▸ Exercise
Go through the data below and return each line where the string "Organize" occurs.

▸ Data to process
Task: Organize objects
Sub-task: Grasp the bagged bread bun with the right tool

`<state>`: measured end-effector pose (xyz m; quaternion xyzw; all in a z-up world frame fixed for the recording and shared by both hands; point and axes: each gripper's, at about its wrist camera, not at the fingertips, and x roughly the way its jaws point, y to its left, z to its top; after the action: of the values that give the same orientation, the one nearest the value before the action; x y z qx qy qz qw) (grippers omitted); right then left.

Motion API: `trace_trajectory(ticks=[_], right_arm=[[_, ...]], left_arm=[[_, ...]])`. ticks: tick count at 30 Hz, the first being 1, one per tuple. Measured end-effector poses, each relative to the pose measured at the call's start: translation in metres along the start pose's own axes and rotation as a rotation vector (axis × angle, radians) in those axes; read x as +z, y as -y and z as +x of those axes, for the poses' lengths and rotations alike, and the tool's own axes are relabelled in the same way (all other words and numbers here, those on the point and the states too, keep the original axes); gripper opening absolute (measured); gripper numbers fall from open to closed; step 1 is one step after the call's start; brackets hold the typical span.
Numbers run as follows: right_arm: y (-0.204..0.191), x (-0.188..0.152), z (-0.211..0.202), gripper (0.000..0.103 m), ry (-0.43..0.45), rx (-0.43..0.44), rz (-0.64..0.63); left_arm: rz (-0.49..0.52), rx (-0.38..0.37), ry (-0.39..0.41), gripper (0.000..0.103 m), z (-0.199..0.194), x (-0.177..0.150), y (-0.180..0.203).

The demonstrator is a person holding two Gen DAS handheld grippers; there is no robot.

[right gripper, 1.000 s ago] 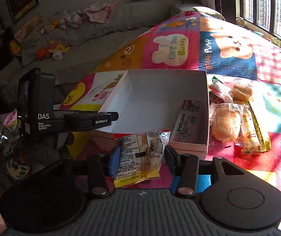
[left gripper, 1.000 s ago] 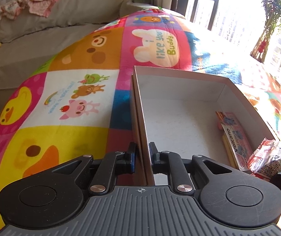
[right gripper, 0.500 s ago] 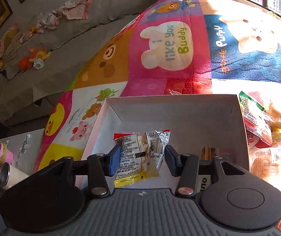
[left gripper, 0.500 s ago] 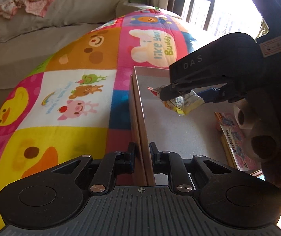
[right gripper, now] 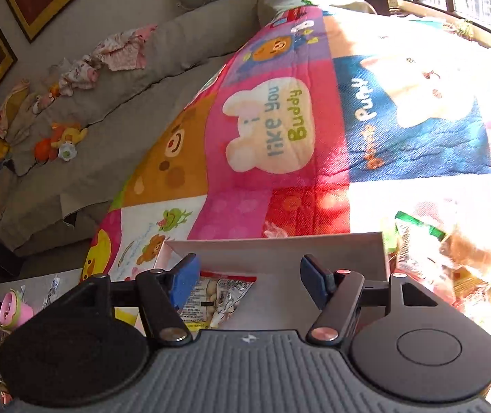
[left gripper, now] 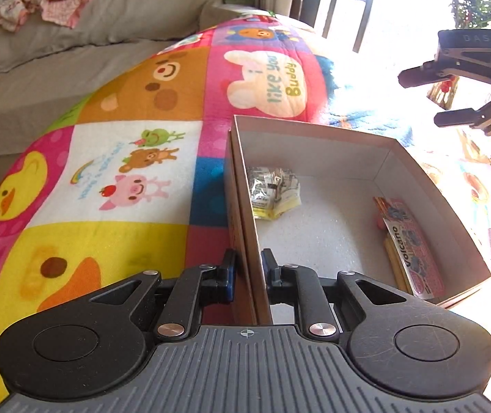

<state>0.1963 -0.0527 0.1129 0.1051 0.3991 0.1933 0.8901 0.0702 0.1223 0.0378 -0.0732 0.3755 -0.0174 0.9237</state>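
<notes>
While the left gripper (left gripper: 247, 270) pinches the near left wall of the shallow white cardboard box (left gripper: 317, 143), jaws pressed on it, a slip there could slide the box on the soft patchwork cartoon blanket (left gripper: 135, 168). Crinkled clear-and-yellow snack packet (left gripper: 273, 192): inside, against the left wall, long axis running away from the camera, yellow end nearest. Flat pink "Volcano" packet (left gripper: 408, 244): along the right wall. Right gripper (right gripper: 249, 280): jaws opening, nothing between them; loose wrapped snacks (right gripper: 451, 268) lie right, glare-washed, easy to misgrasp.

One box (left gripper: 317, 130), two snack packets inside: crinkled packet (left gripper: 273, 189), Volcano packet (left gripper: 410, 244); two grippers
</notes>
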Motion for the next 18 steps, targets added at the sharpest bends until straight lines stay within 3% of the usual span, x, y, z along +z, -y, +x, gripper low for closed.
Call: trace_trajectory(ticks=[4,8,17,18], right_arm=[[0.062,0.019,-0.032,0.080,0.086,-0.141,0.093],[0.109,0.015,-0.018,0.083,0.036,-0.215,0.168],[0.131,0.020,0.044,0.083,-0.041,-0.262,0.178],[0.130,0.019,0.046,0.074,-0.051,-0.263,0.169]], left_arm=[[-0.004,0.005,-0.002,0.018,0.000,0.000,0.001],[-0.008,0.015,-0.010,0.018,-0.001,0.001,0.003],[0.003,0.045,-0.026,0.016,-0.002,0.000,0.008],[0.003,0.047,-0.025,0.016,-0.002,0.000,0.008]])
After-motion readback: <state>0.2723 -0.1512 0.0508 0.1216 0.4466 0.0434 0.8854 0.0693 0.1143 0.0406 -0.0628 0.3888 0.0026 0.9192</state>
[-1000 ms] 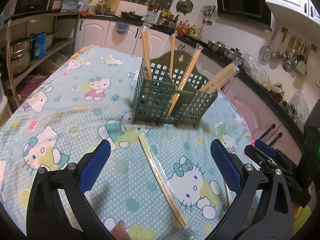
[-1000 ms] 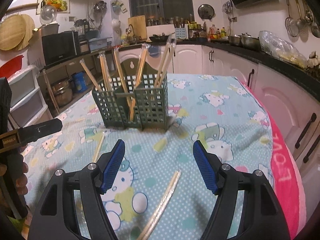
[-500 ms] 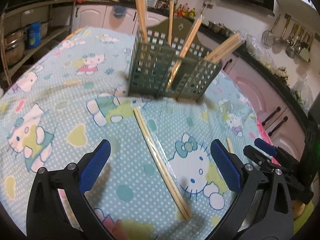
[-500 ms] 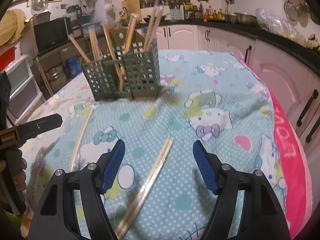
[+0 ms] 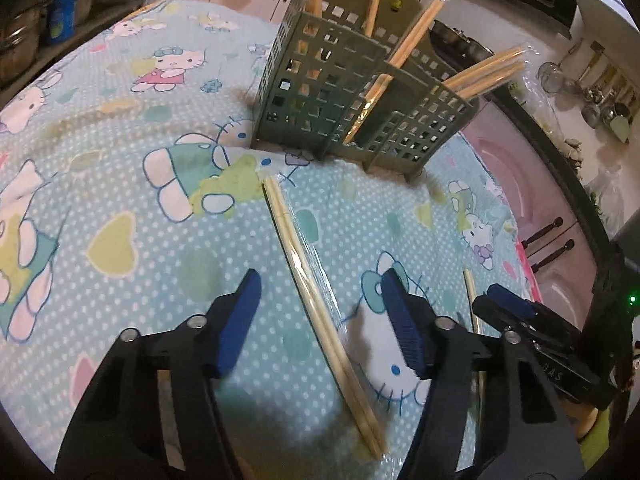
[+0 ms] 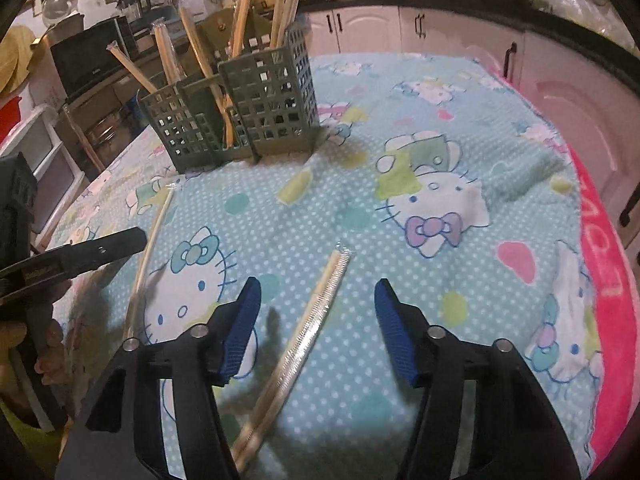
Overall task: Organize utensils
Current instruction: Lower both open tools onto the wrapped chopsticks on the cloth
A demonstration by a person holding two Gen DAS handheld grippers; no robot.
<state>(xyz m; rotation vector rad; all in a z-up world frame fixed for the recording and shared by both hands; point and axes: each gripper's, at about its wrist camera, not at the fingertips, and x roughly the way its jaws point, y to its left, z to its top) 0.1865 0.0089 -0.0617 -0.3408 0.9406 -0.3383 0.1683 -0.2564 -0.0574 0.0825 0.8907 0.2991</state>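
Several wrapped chopstick pairs already stand in the caddy (image 5: pixel 360 92) beyond both grippers, while two pairs (image 5: pixel 320 296) (image 6: pixel 304 324) remain on the tabletop (image 6: pixel 400 280), each between spread, just-closing fingers (image 5: pixel 240 320) (image 6: pixel 394 328) touching nothing.

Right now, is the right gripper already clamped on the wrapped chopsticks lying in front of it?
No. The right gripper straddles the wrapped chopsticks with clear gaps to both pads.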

▸ Answer box
Task: Organize objects
Overall task: Organize utensils

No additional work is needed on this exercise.